Cerca de 30 bombeiros foram, esta sexta-feira, condenados a penas de prisão suspensa ou ao pagamento de multas por terem participado num esquema que, entre 2014 e 2016, lhes permitiu falsificar e vender dezenas de certificados de habilitações literárias, a esmagadora maioria dos quais a bombeiros voluntários que exerciam funções em quartéis na Grande Lisboa – não só na corporação de Camarate, que se tornaria na “sede” do grupo, mas também em Oeiras, Almada, Cacilhas, Barreiro, Seixal, Moscavide, Carnaxide, Sacavém ou Zambujal, e também em São Martinho do Porto, no concelho de Alcobaça (Leiria) –, que estes utilizaram para concorrer a concursos internos e empregos no INEM e no privado.
No julgamento, que contou com 59 arguidos, os três líderes do esquema – Pedro Silva, Nuno Paredes e Zélia Oliveira –, na altura dos factos bombeiros voluntários em Camarate, foram condenados a penas suspensas: Pedro e Nuno a três anos; Zélia a dois.
Outros quatro acusados, considerados pelo tribunal como intermediários – como Mário Pessoa (também bombeiro em Camarate), António Santos e Jorge Cartaxo (em Carnaxide) e Sário Antunes (em São Martinho do Porto) –, que terão passado a promover e vender os “serviços” deste grupo (que custavam entre 50 a 500 euros), em troca de uma comissão, junto de outras corporações e pessoas, foram condenados ao pagamento de uma multa. Cerca de duas dezenas de bombeiros que, segundo o tribunal deu como provado, compraram e utilizaram os certificados de habilitação também foram condenados a pagar uma multa – as multas ficaram fixadas entre os 1.400 e os 2.400 euros.
Na leitura da sentença, no Campus da Justiça, em Lisboa, a juíza-presidente destacou que tinha servido de agravante para a aplicação da pena aos líderes deste esquema o facto do crime ter sido cometido por bombeiros, uma profissão que, socialmente, é considerada “digna”.
Luís Martins absolvido
O arguido mais mediático foi um dos oito absolvidos neste processo. O tribunal não deu como provado que o comandante dos Bombeiros Voluntários de Camarate, Luís Martins, tenha comprado e utilizado um dos certificados de habilitações literários falso, como acusava o Ministério Público (MP).

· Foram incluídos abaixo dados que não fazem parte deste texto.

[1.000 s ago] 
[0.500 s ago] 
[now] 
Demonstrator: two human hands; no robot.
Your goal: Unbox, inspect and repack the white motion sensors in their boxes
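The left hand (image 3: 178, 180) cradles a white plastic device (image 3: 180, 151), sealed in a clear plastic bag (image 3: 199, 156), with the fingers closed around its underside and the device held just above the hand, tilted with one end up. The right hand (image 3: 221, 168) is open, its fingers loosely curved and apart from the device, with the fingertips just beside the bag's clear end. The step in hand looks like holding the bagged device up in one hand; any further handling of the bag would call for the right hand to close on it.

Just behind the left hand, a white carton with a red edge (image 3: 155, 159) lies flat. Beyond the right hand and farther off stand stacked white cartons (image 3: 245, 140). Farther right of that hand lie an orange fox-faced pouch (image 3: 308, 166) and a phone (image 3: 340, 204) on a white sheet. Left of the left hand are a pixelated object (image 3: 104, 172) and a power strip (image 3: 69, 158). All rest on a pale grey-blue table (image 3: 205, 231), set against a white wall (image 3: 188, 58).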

Antes do início do julgamento, Luís Martins já tinha admitido, à VISÃO, que no quartel que comanda “existia” esta atividade criminosa, mas que “desconhecia por completo” a mesma, só se apercebendo do esquema no dia em que a PJ realizou buscas naquela corporação. Sempre negou, no entanto, “veementemente”, que tenha pedido ou usado um certificado falso em seu nome.

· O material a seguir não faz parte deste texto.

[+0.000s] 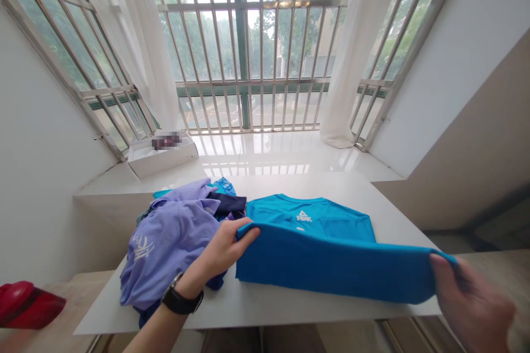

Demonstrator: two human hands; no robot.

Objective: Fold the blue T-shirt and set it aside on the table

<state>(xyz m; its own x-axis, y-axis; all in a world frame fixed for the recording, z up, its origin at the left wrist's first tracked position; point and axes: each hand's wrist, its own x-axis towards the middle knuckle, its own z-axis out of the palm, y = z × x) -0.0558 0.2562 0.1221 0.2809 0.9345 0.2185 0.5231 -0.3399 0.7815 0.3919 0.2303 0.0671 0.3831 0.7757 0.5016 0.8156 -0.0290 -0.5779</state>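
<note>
White table [273, 309] stands before barred window [242, 49]; left hand [226, 244] and right hand [476, 295] grip blue shirt [335, 267] between thumb and fingers.

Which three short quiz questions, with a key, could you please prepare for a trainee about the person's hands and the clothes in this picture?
1. Where does the crumpled lavender fabric garment lie?
A) on the floor
B) on the smooth white table, left of the bright blue fabric shirt
C) inside the open white box

2. True or false: only one hand grips the bright blue fabric shirt.

3. Complete: the round wristwatch with a black strap is worn on the ____ wrist.

Key:
1. B
2. False: the left hand and the right hand both grip it.
3. left
</note>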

O MP ainda não anunciou se vai recorrer desta decisão.
PSP “apanhou” rede
O esquema não se resumiu ao universo dos bombeiros. Foi, aliás, por outra fresta que o edifício da organização criminosa começaria a ruir. Segundo o MP, um vigilante e formador de vigilantes, que trabalhava em duas empresas de segurança privada, localizadas em Sintra e Odivelas, também participou no golpe. Na qualidade de formador, este homem terá decidido “dar uma ajuda” aos futuros seguranças, permitindo que estes adquirissem certificados do 12º ano, tendo em vista a emissão dos respetivos cartões profissionais, pela Divisão de Segurança Privada da PSP. Mais: tendo em conta que para se frequentar cursos de vigilante são exigidos testes médicos, e este indivíduo terá contado com a colaboração de um médico para, alegadamente, serem “facilitadas” fichas de aptidão física em nome dos formandos.
O plano resultou até agosto de 2015, altura em que a PSP deu “de caras” com os certificados falsos, durante o processo de renovação do cartão profissional de dois seguranças privados, também acusados neste processo. O acaso fez disparar os “alarmes” e deu início à investigação, que ficou concluída em julho de 2016.
Correção: este artigo foi alterado, terça-feira, dia 22 de novembro, depois de, por lapso, ter sido erradamente referido que João Alves (bombeiro voluntário no Zambujal) foi condenado neste processo, quando, na verdade, foi absolvido dos crimes de que era acusado. Ao próprio e demais envolvidos endereçamos as nossas desculpas por este erro.